The E. coli tryptophan operon is controlled not only by attenuation but also by a repressor (Section 9.3.1). Exactly how attenuation and repression work together to regulate expression of the operon is not known, but it is thought that repression provides the basic on-off switch and attenuation modulates the precise level of gene expression that occurs. Other E. coli operons, such as those for biosynthesis of histidine, leucine and threonine, are controlled solely by attenuation. Interestingly, in some bacteria, including Bacillus subtilis, the tryptophan operon is one of those that does not have a repressor system and so is regulated entirely by attenuation. In these bacteria, attenuation is mediated not by the speed at which the ribosome tracks along the mRNA, but by an RNA-binding protein called trp RNA-binding attenuation protein (TRAP) which, in the presence of tryptophan, attaches to the mRNA in the region equivalent to the short ORF of the E. coli transcript (Figure 10.7). Attachment of TRAP leads to formation of the termination signal and cessation of transcription (Antson et al., 1999).

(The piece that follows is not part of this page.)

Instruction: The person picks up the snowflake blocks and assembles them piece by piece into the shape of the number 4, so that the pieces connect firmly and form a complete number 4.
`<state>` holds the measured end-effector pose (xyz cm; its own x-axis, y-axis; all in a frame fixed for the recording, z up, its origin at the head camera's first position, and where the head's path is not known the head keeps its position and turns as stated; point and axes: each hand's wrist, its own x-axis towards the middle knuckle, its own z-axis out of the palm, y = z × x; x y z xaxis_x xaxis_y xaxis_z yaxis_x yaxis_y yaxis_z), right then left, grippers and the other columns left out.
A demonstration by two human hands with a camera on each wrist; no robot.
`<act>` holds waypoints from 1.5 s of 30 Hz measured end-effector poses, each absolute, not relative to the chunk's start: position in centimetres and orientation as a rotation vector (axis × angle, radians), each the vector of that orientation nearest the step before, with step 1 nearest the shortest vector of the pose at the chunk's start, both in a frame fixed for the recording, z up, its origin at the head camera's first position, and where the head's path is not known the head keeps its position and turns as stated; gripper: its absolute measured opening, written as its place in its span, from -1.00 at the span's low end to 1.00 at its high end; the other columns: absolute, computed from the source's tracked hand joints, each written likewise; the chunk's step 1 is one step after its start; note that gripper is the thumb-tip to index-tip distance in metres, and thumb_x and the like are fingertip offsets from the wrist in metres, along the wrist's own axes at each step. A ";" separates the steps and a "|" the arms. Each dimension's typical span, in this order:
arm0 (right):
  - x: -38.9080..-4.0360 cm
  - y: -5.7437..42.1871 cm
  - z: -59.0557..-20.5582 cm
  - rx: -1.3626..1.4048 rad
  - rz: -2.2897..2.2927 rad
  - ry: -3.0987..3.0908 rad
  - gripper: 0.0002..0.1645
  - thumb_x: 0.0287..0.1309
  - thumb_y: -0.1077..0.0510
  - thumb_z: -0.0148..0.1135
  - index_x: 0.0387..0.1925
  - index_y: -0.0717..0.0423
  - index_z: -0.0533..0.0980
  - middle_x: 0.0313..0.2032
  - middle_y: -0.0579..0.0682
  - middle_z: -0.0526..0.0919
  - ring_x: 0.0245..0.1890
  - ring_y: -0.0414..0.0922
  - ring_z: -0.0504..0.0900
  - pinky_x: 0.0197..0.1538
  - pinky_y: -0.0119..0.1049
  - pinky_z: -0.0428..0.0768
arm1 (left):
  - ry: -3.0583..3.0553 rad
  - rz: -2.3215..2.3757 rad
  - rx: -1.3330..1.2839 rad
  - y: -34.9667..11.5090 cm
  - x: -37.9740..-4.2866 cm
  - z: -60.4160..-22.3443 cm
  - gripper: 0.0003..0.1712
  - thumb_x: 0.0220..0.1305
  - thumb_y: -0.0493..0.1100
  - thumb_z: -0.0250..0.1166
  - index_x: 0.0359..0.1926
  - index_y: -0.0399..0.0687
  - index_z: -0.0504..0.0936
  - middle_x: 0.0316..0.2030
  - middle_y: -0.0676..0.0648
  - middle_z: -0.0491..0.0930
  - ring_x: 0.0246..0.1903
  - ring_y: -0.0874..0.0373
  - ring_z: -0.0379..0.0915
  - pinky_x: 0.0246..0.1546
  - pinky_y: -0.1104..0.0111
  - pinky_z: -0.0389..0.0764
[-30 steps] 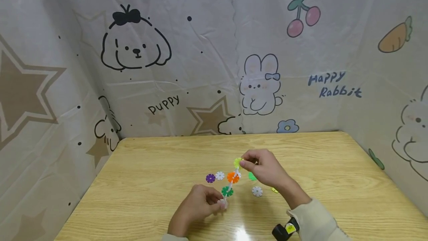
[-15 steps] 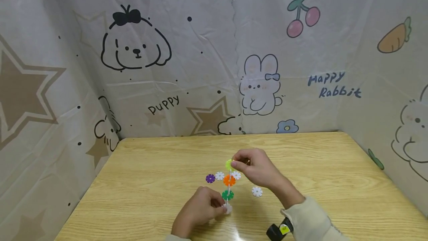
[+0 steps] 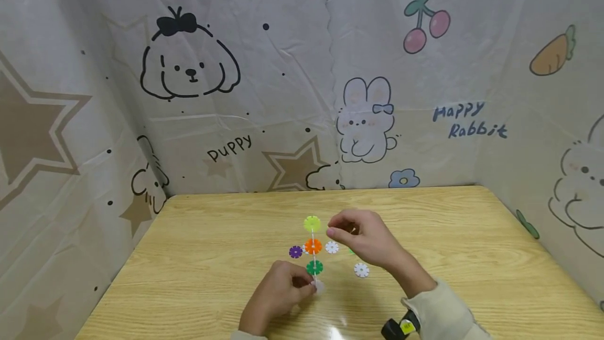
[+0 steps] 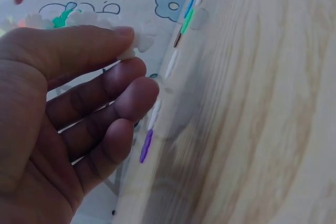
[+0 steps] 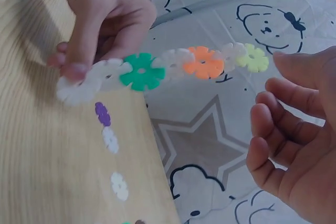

At the most fundamental level, transcription is similar in bacteria and eukaryotes. The chemistry of RNA polymerization is identical in all types of organism, and the three eukaryotic RNA polymerases are all structurally related to the E. coli RNA polymerase, their three largest subunits being equivalent to the α, β and β′ subunits of the bacterial enzyme. The contacts between the eukaryotic polymerase II, the template DNA and the RNA transcript, as revealed by X-ray crystallography and crosslinking studies (Klug, 2001), are similar to the interactions described for bacterial transcription (see Research Briefing 10.1), and the basic principle that transcription is a step-by-step competition between elongation and termination (see page 275) also holds.

Despite this equivalence, the overall processes for mRNA synthesis in bacteria and eukaryotes are quite different. The most striking dissimilarity is the extent to which eukaryotic mRNAs are processed during transcription. In bacteria, the transcripts of protein-coding genes are not processed at all: the primary transcripts are mature mRNAs. In contrast, all eukaryotic mRNAs have a cap added to the 5′ end, most are also polyadenylated by addition of a series of adenosines to the 3′ end, many contain introns and so undergo splicing, and a few are subject to RNA editing. A function has been assigned to capping, but the reason for polyadenylation largely remains a mystery. With splicing and editing we can appreciate why the events occur - the former removes introns that block translation of the mRNA; the latter changes the coding properties of the mRNA - but we do not understand why these mechanisms have evolved. Why do genes have introns in the first place? Why edit an mRNA rather than encoding the desired sequences in the DNA?

Eukaryotic mRNAs are processed while they are being synthesized. The cap is added as soon as transcription has been initiated, splicing and editing begin while the transcript is still being made, and polyadenylation is an inherent part of the termination mechanism for RNA polymerase II. To deal with all of these events together would be confusing, with too many different things being described at once. We will therefore postpone editing until the end of the chapter, which means it can be dealt with in tandem with similar forms of chemical modification occurring during rRNA and tRNA processing, and we will consider splicing after we have studied capping, elongation and polyadenylation.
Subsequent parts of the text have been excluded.